* EXERCISE DIRECTIONS *
Take from the listing each line that has the string "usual".

* DATA EXCERPTS *
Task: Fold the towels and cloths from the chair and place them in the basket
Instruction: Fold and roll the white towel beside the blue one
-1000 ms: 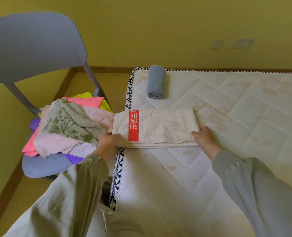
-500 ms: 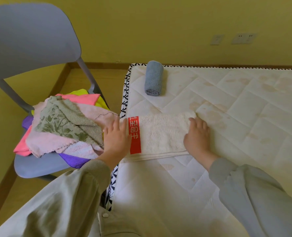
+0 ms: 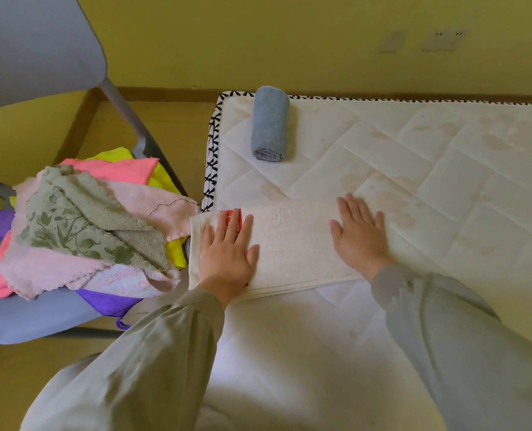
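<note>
Stained quilted mattress [image 3: 414,169], folded cream towel [image 3: 292,244] laid flat at its left edge, rolled blue towel [image 3: 270,122] at the far corner, grey chair [image 3: 34,318] alongside heaped with cloths [image 3: 81,225].

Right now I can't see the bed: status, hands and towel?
Open left hand and right hand flat on cream towel. Towel folded, on mattress. Unfolded cloth pile on chair; basket unseen.

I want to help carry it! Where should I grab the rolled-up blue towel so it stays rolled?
Probably round its middle, coming from above. The blue towel lies on its side on the mattress, so your hand can wrap across the roll and squeeze its layers together.
</note>
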The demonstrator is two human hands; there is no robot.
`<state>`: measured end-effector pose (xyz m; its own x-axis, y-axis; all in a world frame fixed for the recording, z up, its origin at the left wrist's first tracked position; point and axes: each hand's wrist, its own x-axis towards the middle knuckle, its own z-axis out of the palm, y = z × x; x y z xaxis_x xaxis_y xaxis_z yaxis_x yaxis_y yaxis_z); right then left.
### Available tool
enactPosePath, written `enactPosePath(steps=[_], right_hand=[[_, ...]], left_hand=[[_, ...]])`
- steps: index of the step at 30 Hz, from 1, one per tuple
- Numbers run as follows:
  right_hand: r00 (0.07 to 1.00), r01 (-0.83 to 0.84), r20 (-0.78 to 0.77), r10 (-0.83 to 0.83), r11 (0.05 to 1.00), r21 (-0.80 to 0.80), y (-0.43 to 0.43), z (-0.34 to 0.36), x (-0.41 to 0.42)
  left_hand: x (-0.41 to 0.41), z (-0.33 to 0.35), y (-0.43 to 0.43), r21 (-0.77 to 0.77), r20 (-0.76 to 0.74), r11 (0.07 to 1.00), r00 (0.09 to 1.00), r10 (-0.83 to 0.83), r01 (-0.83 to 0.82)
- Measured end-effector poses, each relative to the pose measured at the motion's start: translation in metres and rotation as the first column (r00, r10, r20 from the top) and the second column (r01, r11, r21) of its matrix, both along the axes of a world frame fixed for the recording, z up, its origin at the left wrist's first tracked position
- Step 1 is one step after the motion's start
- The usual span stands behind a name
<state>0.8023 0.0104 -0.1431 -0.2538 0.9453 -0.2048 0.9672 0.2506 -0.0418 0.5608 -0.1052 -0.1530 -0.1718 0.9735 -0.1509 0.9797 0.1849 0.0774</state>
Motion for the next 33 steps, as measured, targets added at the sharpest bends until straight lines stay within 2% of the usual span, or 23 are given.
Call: enactPosePath(steps=[3, 6, 9, 12, 18, 22, 27, 33], right_hand=[[0.985, 0.157, 0.076, -0.154, 0.987, -0.037, 0.011, 0.006, 0.014], [0.983, 0.178, 0.036, -0.182, 0.979, 0.095, 0.009, 0.024, -0.020], [0.990, -0.029, -0.134, 0.050, 0.988, 0.149, -0.016, 0.032, -0.077], [0.947, -0.295, -0.117, 0.301, 0.953, 0.064, -0.054, 0.006, -0.101], [0.990, -0.128, -0.047, 0.131, 0.990, 0.065, -0.043, -0.007, -0.056], [0.998, 0.040, -0.038, -0.041, 0.999, -0.025, -0.036, 0.002, -0.083], [0.986, -0.131, -0.085, 0.140, 0.986, 0.104, -0.051, -0.007, -0.111], [0.987, -0.126, -0.088, 0.137, 0.984, 0.127, -0.049, -0.014, -0.112]], left_hand=[[0.001, -0.002, -0.001, 0.016, -0.013, 1.000, 1.000, -0.006, 0.007], [0.000, -0.003, -0.002, 0.016, -0.015, 1.000, 1.000, -0.007, 0.008], [0.000, -0.004, -0.001, 0.021, -0.008, 1.000, 1.000, -0.006, 0.006], [-0.002, -0.004, -0.004, 0.041, 0.026, 0.999, 1.000, -0.015, 0.014], [-0.009, 0.000, -0.009, 0.050, 0.019, 0.998, 0.999, -0.028, 0.027], [-0.010, 0.001, -0.008, -0.005, -0.010, 1.000, 1.000, -0.017, 0.017], [-0.022, 0.004, -0.007, -0.029, -0.004, 0.995, 0.996, -0.093, 0.093], [-0.059, 0.006, -0.005, -0.066, -0.013, 0.997, 0.999, -0.033, 0.032]])
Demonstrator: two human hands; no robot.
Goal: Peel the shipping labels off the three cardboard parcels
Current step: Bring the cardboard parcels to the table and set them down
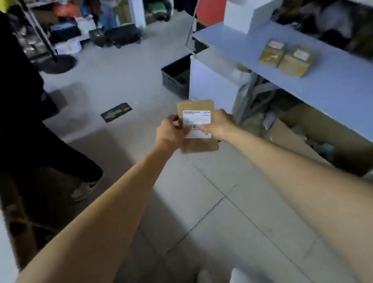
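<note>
I hold a flat brown cardboard parcel (199,144) out in front of me above the floor. A white shipping label (197,117) with a barcode covers its upper face. My left hand (170,132) grips the parcel's left edge, thumb on the label. My right hand (220,123) grips the right side, its fingertips on the label near the barcode. Two more cardboard parcels (272,51) (296,61) lie side by side on the blue table (343,92), each with a white label on top.
A white box (249,10) stands at the table's far end. A black crate (179,76) sits on the floor beside the table. Another person in dark trousers (35,150) stands at the left. Shelves with clutter line the back and right.
</note>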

* WRITTEN SOLUTION *
- The usual span stands behind a name
Motion for the next 33 steps, as measured, targets added at the sharpest bends until straight lines stay within 2% of the usual span, or 23 are given.

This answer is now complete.